Lamarck had unsuccessfully attempted to explain the modification of organisms that descend from a common form chiefly by the action of habit and the use of organs, though with the aid of heredity. But Darwin’s success was complete when he independently sought to give a mechanical explanation, on a quite new ground, of this modification of plant and animal structures by adaptation and heredity. He was impelled to his theory of selection on the following grounds. He compared the origin of the various kinds of animals and plants which we modify artificially—by the action of artificial selection in horticulture and among domestic animals—with the origin of the species of animals and plants in their natural state. He then found that the agencies which we employ in the modification of forms by artificial selection are also at work in Nature. The chief of these agencies he held to be “the struggle for life.” The gist of this peculiarly Darwinian idea is given in this formula: The struggle for existence produces new species without premeditated design in the life of Nature, in the same way that the will of man consciously selects new races in artificial conditions. The gardener or the farmer selects new forms as he wills for his own profit, by ingeniously using the agency of heredity and adaptation for the modification of structures; so, in the natural state, the struggle for life is always unconsciously modifying the various species of living things. This struggle for life, or competition of organisms in securing the means of subsistence, acts without any conscious design, but it is none the less effective in modifying structures. As heredity and adaptation enter into the closest reciprocal action under its influence, new structures, or alterations of structure, are produced; and these are purposive in the sense that they serve the organism when formed, but they were produced without any pre-conceived aim.
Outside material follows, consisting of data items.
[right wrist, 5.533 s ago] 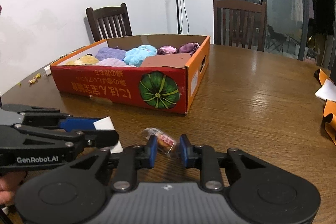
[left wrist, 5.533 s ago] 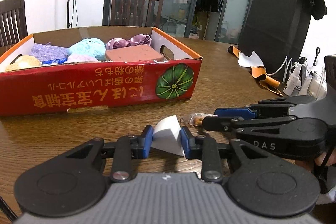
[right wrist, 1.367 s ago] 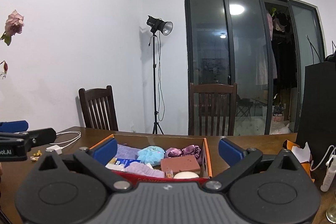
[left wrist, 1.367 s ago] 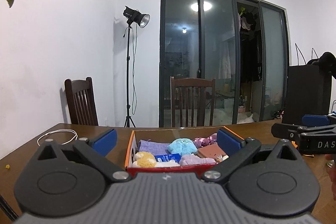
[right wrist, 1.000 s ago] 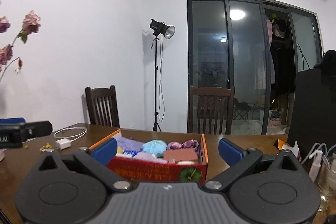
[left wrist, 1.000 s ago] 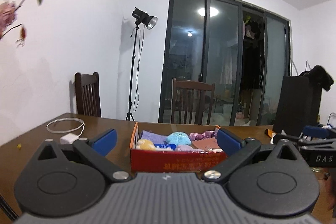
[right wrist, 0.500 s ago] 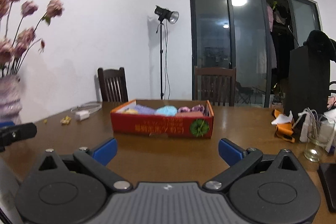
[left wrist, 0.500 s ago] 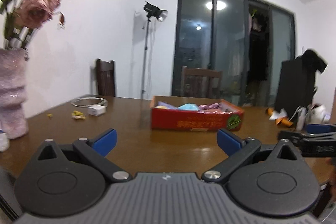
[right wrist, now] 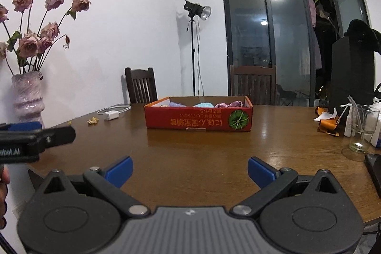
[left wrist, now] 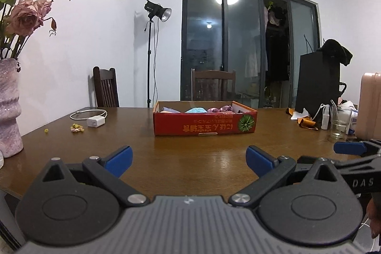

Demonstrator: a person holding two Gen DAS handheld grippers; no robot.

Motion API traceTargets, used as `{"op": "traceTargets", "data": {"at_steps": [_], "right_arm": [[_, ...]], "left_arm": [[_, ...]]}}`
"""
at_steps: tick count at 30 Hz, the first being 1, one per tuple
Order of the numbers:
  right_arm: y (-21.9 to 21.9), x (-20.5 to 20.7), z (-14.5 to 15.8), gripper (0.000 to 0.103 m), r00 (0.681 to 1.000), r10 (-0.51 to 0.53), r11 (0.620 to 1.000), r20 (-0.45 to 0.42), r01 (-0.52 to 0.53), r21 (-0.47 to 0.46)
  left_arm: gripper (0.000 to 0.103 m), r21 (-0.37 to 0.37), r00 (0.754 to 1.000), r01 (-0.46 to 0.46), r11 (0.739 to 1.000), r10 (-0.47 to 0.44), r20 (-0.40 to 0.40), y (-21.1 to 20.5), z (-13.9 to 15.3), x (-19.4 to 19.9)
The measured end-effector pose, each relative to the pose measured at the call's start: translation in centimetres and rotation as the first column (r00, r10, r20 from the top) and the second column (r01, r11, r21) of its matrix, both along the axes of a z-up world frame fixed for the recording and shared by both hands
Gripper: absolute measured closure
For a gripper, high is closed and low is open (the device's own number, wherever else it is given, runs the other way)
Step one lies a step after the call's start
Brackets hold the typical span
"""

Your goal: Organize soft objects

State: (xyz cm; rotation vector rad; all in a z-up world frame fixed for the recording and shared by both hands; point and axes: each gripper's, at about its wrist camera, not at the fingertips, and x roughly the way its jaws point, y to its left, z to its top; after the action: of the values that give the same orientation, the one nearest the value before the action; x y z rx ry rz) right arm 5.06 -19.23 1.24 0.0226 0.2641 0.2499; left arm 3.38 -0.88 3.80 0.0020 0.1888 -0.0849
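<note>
Red cardboard box (left wrist: 204,122) of soft objects sits mid-bench, well apart from the left gripper (left wrist: 188,158) and right gripper (right wrist: 190,170), jaws spread and empty, so, judging, simply rest them.

Both rigs look identical: the left gripper (left wrist: 188,158) and the right gripper (right wrist: 190,169) each have a ribbed grey housing in the middle with a tiny white logo on its front edge, and a big matte black round disc with a raised ring on either side of that housing. Black linkage bars run out from silver pivot screws beside the housing, with smaller screws further along. The fingers (left wrist: 119,157) end in bright blue pads. Seen side-on, the right one shows white "DAS" lettering on its black body, and the left one reads "obot.AI" in white, the start of it cut off
</note>
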Motion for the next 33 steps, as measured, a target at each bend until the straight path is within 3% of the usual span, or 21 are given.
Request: {"op": "traceTargets", "data": {"at_steps": [33], "right_arm": [[-0.37, 0.52, -0.02, 0.0, 1.0, -0.012, 1.0, -0.027, 0.012, 0.016]], "left_arm": [[0.0, -0.011, 1.0, 0.002, 1.0, -0.003, -0.019, 0.25, -0.3, 0.23]]}}
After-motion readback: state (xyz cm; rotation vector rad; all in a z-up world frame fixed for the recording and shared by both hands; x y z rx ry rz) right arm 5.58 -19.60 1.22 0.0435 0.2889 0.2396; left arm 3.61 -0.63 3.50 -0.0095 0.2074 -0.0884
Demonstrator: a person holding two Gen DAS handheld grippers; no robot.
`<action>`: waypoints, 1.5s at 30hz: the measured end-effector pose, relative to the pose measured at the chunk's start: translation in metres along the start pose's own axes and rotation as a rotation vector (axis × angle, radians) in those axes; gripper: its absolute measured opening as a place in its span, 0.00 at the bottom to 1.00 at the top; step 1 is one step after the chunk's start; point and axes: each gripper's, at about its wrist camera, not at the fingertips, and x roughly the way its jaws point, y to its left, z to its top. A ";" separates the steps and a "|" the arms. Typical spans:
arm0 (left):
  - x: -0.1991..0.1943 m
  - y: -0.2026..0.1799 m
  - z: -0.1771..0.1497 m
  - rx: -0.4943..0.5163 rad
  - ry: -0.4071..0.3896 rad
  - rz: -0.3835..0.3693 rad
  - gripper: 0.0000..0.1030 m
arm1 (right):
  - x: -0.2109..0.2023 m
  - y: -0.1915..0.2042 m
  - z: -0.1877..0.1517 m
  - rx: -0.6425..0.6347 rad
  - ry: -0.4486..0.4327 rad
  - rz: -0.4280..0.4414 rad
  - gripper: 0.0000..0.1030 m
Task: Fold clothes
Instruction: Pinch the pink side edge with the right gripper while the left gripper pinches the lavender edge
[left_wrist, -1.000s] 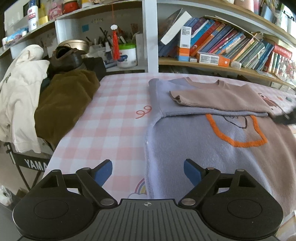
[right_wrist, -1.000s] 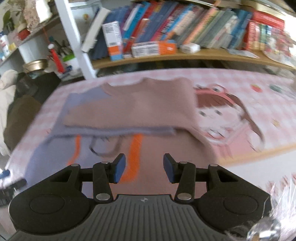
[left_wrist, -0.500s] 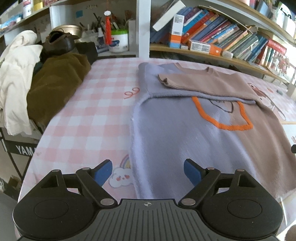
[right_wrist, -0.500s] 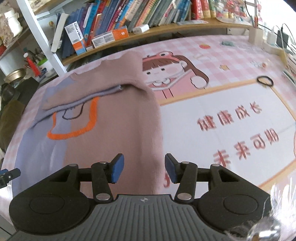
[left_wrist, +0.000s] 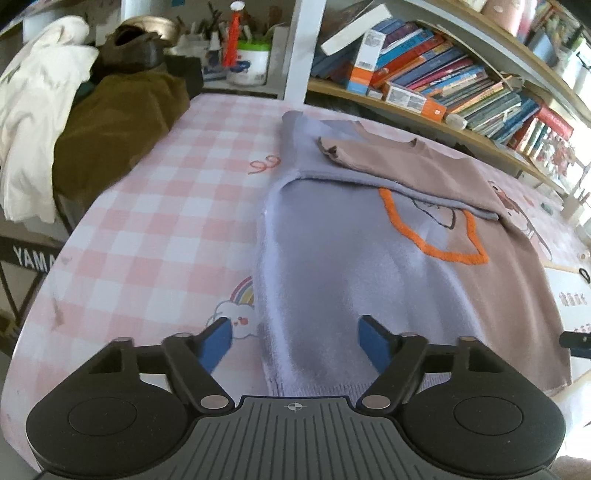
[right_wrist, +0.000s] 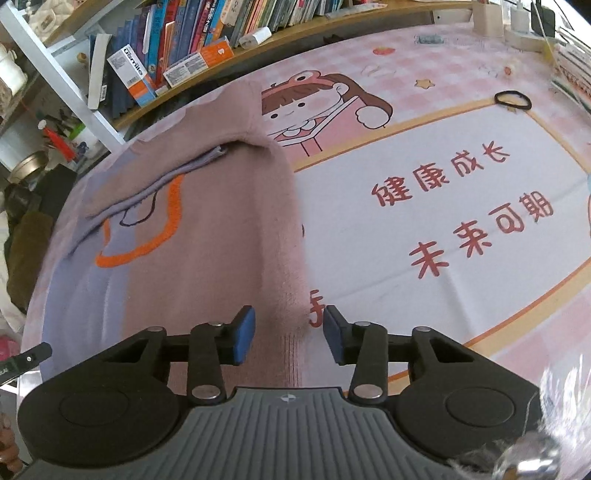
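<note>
Both claws closing over sweater (left_wrist: 351, 280) hem at near surface (left_wrist: 155, 229) edge: left claw (left_wrist: 295, 345) and right claw (right_wrist: 289, 334) not yet gripping.

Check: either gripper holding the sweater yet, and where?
Neither yet. Left gripper and right gripper are closing over the sweater's near hem corners; pads not pressing.
</note>
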 end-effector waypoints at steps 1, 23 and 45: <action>0.001 0.002 -0.001 -0.009 0.007 0.004 0.61 | 0.000 0.000 0.000 0.000 0.001 0.001 0.32; -0.003 -0.003 -0.001 0.017 0.001 -0.060 0.14 | 0.001 0.024 -0.004 -0.134 -0.010 0.097 0.33; -0.015 0.007 -0.012 0.079 0.072 -0.184 0.04 | -0.020 0.003 -0.011 -0.080 0.040 0.062 0.08</action>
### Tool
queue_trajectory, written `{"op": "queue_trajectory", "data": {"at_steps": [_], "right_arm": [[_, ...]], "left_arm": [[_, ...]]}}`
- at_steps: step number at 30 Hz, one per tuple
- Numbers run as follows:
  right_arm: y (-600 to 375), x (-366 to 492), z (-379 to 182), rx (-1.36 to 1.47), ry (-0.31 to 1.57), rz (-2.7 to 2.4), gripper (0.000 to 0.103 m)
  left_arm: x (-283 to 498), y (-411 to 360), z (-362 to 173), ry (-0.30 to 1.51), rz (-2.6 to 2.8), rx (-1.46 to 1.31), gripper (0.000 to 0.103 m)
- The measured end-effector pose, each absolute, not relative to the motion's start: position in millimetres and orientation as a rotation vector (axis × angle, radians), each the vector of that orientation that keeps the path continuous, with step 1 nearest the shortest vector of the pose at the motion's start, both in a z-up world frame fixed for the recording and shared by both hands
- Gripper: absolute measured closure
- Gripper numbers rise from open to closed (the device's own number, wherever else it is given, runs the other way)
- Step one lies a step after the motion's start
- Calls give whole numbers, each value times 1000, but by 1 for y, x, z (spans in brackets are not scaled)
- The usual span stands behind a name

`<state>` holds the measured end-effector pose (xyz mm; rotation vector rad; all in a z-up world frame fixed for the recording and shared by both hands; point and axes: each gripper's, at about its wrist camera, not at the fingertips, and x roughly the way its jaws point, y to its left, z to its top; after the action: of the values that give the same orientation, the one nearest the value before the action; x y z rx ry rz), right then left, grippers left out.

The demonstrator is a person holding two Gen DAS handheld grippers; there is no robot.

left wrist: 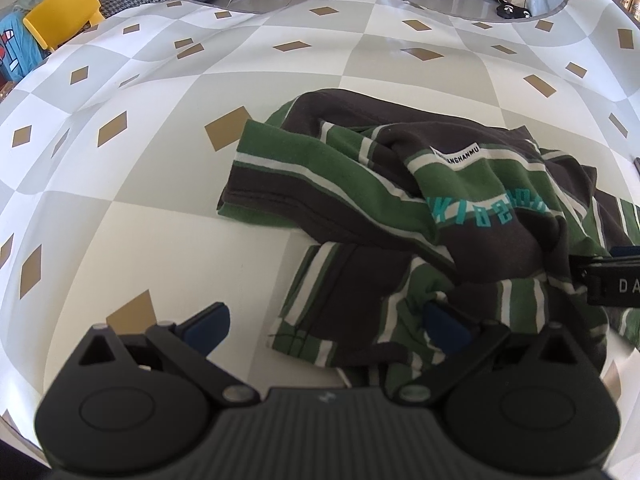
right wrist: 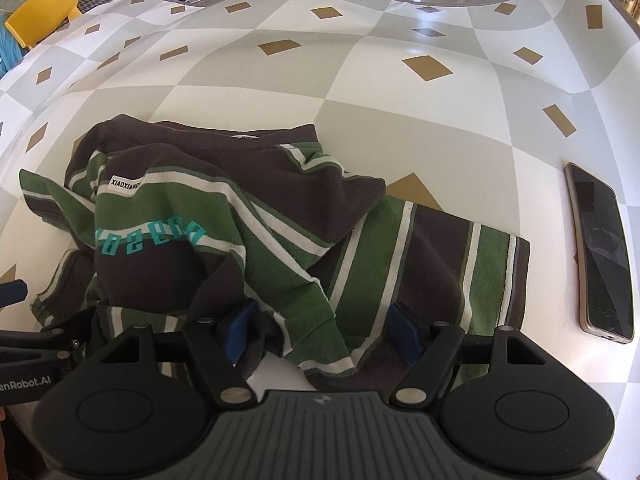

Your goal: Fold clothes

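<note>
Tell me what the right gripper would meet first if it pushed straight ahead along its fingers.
Most likely the crumpled striped shirt. The right gripper is open, and a fold of the cloth already lies between its fingers. The phone lies off to its right, outside that line. How high the gripper sits above the cloth is unclear.

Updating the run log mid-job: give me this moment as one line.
stage: pre-fold | striped shirt: crumpled on table | left gripper: open at hem | right gripper: open astride edge | phone: right of shirt

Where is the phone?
In the right wrist view, the phone lies flat on the checked tablecloth, apart from the striped shirt, off its right edge.
</note>
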<state>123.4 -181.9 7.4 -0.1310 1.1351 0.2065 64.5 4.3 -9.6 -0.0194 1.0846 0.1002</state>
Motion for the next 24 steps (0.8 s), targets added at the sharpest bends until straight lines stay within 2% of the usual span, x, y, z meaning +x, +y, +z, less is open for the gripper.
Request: {"op": "queue_trajectory", "data": {"at_steps": [17, 24], "right_arm": [[-178, 106, 9, -129, 1148, 164, 32], [-178, 104, 8, -122, 1137, 146, 28]], "left_arm": [[41, 8, -12, 1044, 72, -22, 0], [39, 15, -15, 1049, 72, -72, 0]]}}
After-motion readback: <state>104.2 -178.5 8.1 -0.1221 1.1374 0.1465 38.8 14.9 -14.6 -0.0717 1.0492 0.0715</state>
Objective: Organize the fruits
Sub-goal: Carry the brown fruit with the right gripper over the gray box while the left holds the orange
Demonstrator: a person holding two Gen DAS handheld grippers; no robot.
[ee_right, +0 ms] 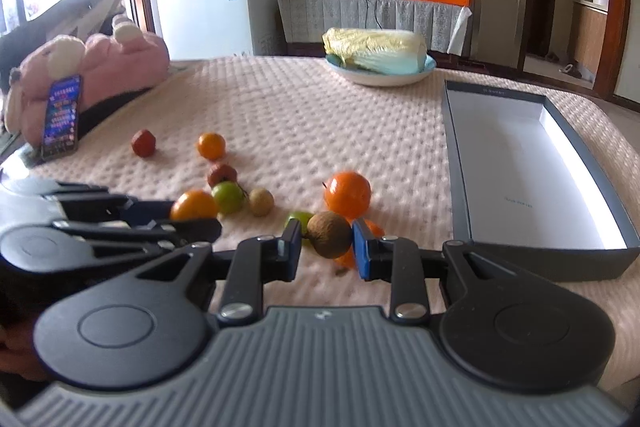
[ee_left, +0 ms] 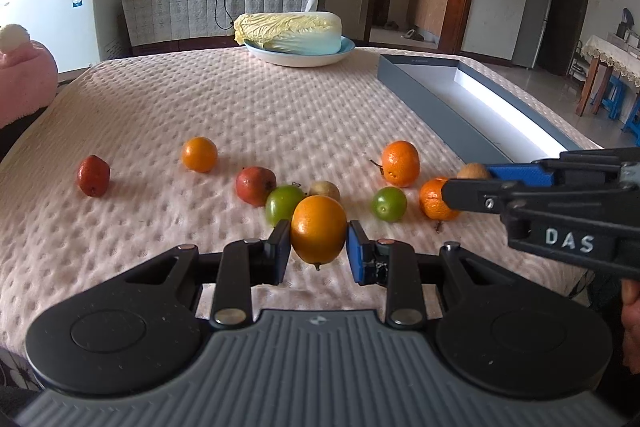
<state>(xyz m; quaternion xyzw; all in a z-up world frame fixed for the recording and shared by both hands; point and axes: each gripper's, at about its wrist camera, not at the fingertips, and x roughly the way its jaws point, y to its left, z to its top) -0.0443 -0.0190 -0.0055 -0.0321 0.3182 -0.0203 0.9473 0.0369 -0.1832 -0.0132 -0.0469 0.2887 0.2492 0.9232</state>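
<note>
My left gripper (ee_left: 318, 245) is shut on an orange (ee_left: 318, 229), held just above the pink quilted cover. My right gripper (ee_right: 327, 245) is shut on a small brown round fruit (ee_right: 330, 234); in the left wrist view it comes in from the right (ee_left: 460, 187) beside a tangerine (ee_left: 434, 205). On the cover lie two red fruits (ee_left: 93, 175) (ee_left: 254, 185), two green fruits (ee_left: 284, 203) (ee_left: 389, 203), another brown fruit (ee_left: 325, 190) and two more oranges (ee_left: 199, 154) (ee_left: 400, 163). An open grey box (ee_right: 532, 163) with a white inside lies to the right.
A Chinese cabbage on a pale blue plate (ee_left: 300, 57) sits at the far side of the cover. A pink plush toy (ee_right: 96, 67) with a phone (ee_right: 61, 117) leaning on it lies at the left. A white freezer and a covered cabinet stand behind.
</note>
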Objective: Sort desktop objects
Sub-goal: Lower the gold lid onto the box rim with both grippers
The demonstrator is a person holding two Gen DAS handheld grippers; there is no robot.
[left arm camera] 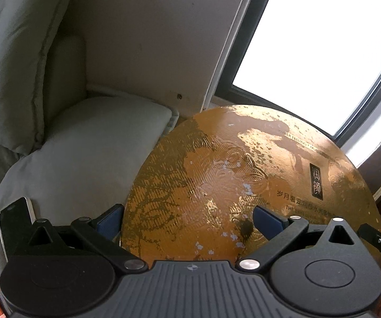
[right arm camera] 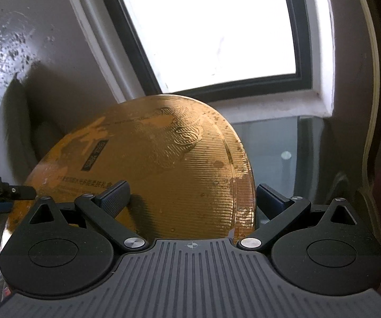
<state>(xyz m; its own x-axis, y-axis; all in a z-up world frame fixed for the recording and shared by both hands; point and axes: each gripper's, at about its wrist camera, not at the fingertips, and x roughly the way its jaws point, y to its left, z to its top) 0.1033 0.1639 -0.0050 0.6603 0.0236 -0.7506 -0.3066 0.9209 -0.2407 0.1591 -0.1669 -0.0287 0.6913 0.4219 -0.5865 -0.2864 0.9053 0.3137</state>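
Behind, a bright window point(right arm camera: 203, 26) and grey cushions point(left arm camera: 89, 143). Both grippers, left point(left arm camera: 187, 222) and right point(right arm camera: 193, 198), straddle opposite edges of the round gold box point(left arm camera: 243, 175), fingers spread and not visibly clamping. Uneven squeezing could tip or drop it.

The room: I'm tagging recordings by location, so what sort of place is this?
Probably a home living room or bedroom corner: grey cushions, a window, and a phone lying beside a round gold box.
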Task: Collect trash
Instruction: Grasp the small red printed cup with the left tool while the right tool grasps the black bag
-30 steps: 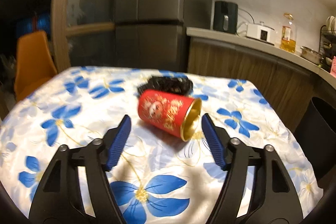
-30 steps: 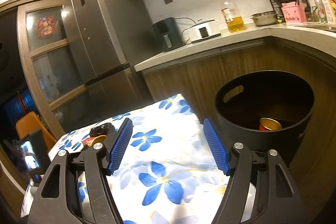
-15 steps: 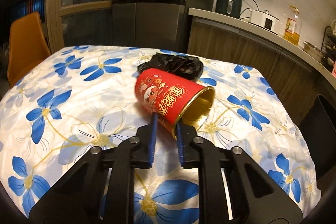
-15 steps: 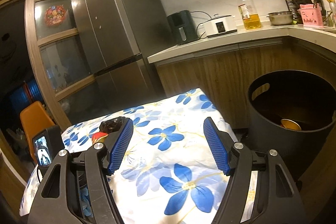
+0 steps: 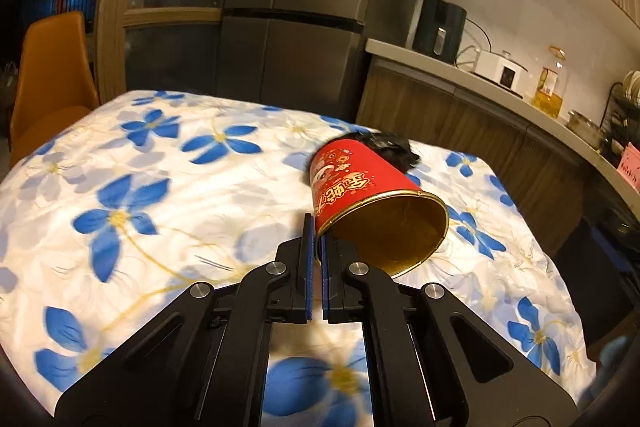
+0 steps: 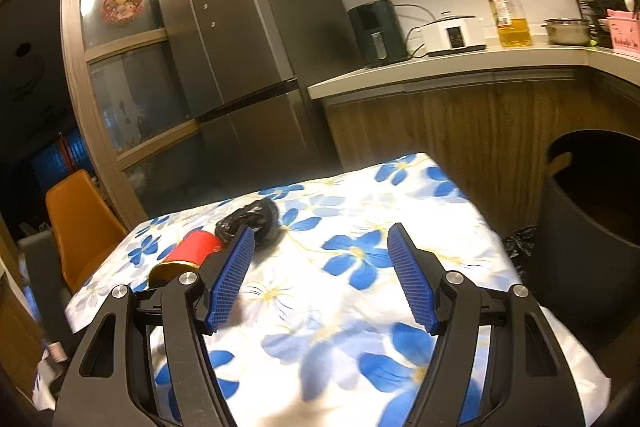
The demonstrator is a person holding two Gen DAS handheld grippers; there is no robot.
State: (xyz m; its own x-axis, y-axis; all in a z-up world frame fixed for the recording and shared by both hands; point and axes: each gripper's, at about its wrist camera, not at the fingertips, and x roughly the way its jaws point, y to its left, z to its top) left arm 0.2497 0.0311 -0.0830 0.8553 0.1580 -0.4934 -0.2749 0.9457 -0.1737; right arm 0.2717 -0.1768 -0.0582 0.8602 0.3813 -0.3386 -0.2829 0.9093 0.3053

This simple idea is the central thought of Darwinism, or the theory of selection. Darwin conceived this idea at an early date, and then, for more than twenty years, worked at the collection of empirical evidence in support of it before he published his theory. His grandfather, Erasmus Darwin, was an able scientist of the older school of natural philosophy, who published a number of natural-philosophic works about the end of the eighteenth century. The most important of them is his Zoonomia, published in 1794, in which he expounds views similar to those of Goethe and Lamarck, without really knowing anything of the work of these contemporaries. However, in the writings of the grandfather the plastic imagination rather outran the judgment, while in Charles Darwin the two were better balanced.

Darwin did not publish any account of his theory until 1858, when Alfred Russel Wallace, who had independently reached the same theory of selection, published his own work. In the following year appeared the Origin of Species, in which he develops it at length and supports it with a mass of proof. Wallace had reached the same conclusion, but he had not so clear a perception as Darwin of the effectiveness of natural selection in forming species, and did not develop the theory so fully. Nevertheless, Wallace’s writings, especially those on mimicry, etc., and an admirable work on The Geographical Distribution of Animals, contain many fine original contributions to the theory of selection. Unfortunately, this gifted scientist has since devoted himself to spiritism.[10]

[10] Darwin and Wallace arrived at the theory quite independently. Vide Wallace’s Contributions to the Theory of Natural Selection (1870) and Darwinism (1891).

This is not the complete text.